# [Description of the task]
From the entries below, copy exactly the lines from the one that contains "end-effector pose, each" through the one that contains "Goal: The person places", both included, and only those.

# [Input]
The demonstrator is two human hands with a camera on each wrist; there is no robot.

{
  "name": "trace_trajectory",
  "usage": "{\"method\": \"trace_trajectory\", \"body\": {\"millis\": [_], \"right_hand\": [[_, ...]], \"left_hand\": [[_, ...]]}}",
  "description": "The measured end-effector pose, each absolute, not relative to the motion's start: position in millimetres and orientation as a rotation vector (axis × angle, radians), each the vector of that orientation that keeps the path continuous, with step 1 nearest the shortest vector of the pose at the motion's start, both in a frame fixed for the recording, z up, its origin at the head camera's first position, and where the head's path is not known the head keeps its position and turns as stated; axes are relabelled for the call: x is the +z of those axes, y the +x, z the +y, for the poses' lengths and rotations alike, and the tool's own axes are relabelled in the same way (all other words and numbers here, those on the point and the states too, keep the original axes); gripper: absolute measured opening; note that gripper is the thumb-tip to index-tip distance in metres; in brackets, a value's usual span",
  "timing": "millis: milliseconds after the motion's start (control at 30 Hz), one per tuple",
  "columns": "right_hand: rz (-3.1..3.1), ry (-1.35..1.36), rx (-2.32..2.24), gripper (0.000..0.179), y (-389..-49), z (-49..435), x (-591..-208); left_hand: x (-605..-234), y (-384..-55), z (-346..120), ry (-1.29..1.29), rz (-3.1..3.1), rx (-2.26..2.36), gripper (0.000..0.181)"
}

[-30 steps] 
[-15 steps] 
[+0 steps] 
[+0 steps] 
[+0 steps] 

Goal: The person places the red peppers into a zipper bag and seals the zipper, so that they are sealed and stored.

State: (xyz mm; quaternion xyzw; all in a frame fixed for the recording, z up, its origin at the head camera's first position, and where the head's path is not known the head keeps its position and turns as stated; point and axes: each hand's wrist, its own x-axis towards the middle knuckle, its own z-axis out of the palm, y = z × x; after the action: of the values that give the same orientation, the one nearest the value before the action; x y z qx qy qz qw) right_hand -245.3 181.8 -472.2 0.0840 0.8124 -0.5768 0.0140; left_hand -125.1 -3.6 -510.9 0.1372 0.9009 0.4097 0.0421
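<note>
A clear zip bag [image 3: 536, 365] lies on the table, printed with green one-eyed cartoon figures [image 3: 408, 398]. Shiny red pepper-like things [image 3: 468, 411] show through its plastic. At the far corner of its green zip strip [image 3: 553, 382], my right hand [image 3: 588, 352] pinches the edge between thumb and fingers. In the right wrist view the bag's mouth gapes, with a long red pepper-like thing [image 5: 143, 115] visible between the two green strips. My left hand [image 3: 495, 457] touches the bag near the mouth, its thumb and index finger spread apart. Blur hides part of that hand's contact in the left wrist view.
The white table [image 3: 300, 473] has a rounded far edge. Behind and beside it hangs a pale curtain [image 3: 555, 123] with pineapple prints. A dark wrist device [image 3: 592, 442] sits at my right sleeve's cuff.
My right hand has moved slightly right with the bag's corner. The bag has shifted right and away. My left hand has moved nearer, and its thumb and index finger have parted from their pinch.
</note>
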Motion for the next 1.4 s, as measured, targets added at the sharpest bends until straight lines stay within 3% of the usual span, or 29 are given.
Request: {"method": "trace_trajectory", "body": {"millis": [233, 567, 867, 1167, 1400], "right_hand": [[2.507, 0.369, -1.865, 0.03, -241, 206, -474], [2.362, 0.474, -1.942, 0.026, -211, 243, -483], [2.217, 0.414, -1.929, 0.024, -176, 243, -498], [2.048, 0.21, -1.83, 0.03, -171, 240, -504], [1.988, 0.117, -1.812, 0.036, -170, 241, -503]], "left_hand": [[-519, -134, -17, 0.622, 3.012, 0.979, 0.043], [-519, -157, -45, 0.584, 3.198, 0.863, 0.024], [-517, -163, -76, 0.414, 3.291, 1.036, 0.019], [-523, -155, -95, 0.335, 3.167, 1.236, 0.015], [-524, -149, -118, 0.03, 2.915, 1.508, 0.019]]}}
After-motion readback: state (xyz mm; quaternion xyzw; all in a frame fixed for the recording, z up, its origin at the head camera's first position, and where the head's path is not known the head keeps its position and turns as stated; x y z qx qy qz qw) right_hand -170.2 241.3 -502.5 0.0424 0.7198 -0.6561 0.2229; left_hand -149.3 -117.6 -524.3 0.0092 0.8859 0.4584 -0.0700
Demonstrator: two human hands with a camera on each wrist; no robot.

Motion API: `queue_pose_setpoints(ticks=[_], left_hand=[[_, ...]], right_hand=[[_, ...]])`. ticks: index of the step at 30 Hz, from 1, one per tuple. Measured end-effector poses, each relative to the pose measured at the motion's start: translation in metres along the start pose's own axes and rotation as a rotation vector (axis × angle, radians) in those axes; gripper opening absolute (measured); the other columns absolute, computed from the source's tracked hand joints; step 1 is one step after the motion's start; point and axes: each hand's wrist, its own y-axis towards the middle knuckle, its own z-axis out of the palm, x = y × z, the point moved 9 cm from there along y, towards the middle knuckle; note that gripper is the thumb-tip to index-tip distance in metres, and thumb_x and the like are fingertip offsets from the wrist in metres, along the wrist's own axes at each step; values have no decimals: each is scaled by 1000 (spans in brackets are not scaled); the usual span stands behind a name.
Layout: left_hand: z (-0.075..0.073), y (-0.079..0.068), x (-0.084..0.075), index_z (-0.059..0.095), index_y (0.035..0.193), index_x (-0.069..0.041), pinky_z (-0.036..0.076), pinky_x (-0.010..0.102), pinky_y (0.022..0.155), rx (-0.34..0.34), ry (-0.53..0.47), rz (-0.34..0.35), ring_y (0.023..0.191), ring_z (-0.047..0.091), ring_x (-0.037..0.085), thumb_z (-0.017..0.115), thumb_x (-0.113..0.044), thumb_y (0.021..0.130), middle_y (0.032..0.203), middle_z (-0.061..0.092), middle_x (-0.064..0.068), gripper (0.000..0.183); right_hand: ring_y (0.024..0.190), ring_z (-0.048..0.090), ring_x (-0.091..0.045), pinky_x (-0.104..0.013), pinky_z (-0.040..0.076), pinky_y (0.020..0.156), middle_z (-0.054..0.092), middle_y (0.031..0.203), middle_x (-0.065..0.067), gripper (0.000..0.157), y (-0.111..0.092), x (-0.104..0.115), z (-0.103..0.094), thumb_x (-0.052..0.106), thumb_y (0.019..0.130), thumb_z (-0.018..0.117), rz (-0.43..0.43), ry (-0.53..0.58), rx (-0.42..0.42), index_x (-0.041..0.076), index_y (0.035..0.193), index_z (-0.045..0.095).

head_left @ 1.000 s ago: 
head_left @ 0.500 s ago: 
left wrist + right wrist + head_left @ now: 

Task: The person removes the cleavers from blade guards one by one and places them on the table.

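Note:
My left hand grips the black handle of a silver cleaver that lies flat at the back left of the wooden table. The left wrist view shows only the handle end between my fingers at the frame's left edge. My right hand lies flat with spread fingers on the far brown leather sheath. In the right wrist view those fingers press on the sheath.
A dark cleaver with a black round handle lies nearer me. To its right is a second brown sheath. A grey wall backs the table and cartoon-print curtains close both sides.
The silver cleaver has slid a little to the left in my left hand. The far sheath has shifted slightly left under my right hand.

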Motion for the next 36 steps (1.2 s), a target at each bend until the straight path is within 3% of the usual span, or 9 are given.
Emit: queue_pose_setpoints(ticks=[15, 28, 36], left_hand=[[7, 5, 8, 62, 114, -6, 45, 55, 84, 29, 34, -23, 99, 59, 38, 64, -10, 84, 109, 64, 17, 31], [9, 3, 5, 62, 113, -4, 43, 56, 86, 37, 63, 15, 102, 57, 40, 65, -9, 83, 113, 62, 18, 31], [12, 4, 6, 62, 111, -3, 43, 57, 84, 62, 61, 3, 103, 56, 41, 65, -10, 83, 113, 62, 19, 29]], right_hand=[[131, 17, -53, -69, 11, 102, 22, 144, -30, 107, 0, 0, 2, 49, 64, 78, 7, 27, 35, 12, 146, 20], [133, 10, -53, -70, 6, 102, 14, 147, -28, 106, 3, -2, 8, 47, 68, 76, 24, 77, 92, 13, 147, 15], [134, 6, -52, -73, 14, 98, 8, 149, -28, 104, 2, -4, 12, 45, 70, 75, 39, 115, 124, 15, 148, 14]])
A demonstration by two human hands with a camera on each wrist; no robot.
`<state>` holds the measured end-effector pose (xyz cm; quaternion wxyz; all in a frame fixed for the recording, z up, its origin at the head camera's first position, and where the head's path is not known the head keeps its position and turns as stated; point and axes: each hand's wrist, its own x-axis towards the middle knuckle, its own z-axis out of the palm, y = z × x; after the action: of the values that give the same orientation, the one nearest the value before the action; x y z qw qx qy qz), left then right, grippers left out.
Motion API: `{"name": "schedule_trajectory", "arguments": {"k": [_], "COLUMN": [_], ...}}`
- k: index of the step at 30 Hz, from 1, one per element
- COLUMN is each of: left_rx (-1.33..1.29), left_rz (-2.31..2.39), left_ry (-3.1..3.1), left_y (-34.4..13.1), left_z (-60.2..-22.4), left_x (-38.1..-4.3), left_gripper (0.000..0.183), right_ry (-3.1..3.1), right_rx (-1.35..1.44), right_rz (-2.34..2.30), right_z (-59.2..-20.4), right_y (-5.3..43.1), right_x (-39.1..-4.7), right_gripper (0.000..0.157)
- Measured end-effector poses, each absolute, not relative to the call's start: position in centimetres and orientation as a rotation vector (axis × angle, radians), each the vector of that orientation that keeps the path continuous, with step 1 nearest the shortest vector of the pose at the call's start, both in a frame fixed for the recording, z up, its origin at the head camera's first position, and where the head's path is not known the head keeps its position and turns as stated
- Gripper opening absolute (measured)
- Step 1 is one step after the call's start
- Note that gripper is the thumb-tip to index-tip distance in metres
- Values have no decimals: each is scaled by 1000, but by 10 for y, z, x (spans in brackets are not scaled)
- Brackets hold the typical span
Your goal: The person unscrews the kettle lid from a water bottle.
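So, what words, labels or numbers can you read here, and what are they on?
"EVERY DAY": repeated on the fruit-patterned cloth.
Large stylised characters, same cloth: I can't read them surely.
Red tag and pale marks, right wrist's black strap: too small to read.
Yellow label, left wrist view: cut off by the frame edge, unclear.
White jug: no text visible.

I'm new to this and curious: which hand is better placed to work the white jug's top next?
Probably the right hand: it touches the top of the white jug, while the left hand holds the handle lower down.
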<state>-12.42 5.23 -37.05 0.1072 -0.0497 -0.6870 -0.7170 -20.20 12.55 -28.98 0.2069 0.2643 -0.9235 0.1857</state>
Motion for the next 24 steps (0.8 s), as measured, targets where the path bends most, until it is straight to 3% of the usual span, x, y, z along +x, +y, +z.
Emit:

# [Response to this task]
  "description": "The measured end-effector pose, each absolute, not relative to the motion's start: position in millimetres and orientation as a rotation vector (axis × angle, radians), each the vector of that orientation that keeps the path continuous, with step 1 nearest the shortest vector of the pose at the motion's start, both in a frame fixed for the recording, z up, its origin at the head camera's first position, and where the head's path is not known the head keeps its position and turns as stated; axes are relabelled for the call: x is the +z of those axes, y the +x, z the +y, for the poses' lengths and rotations alike, and the tool's own axes are relabelled in the same way (all other words and numbers here, those on the point and the states too, keep the original axes); gripper: absolute measured opening; note that gripper is the thumb-tip to index-tip distance in metres; in brackets, a value's usual span",
  "timing": "millis: milliseconds after the motion's start (control at 30 Hz), one per tuple",
  "columns": "right_hand: rz (-3.1..3.1), ry (-1.35..1.36), rx (-2.32..2.24), gripper (0.000..0.179), y (-389..-49), z (-49..435), x (-591..-208); left_hand: x (-605..-234), y (-384..-55), z (-346..120), ry (-1.29..1.29), rz (-3.1..3.1), rx (-2.26..2.36), gripper (0.000..0.181)"
}

[-30 steps] 
[-15 steps] 
[+0 steps] 
[+0 steps] 
[+0 steps] 

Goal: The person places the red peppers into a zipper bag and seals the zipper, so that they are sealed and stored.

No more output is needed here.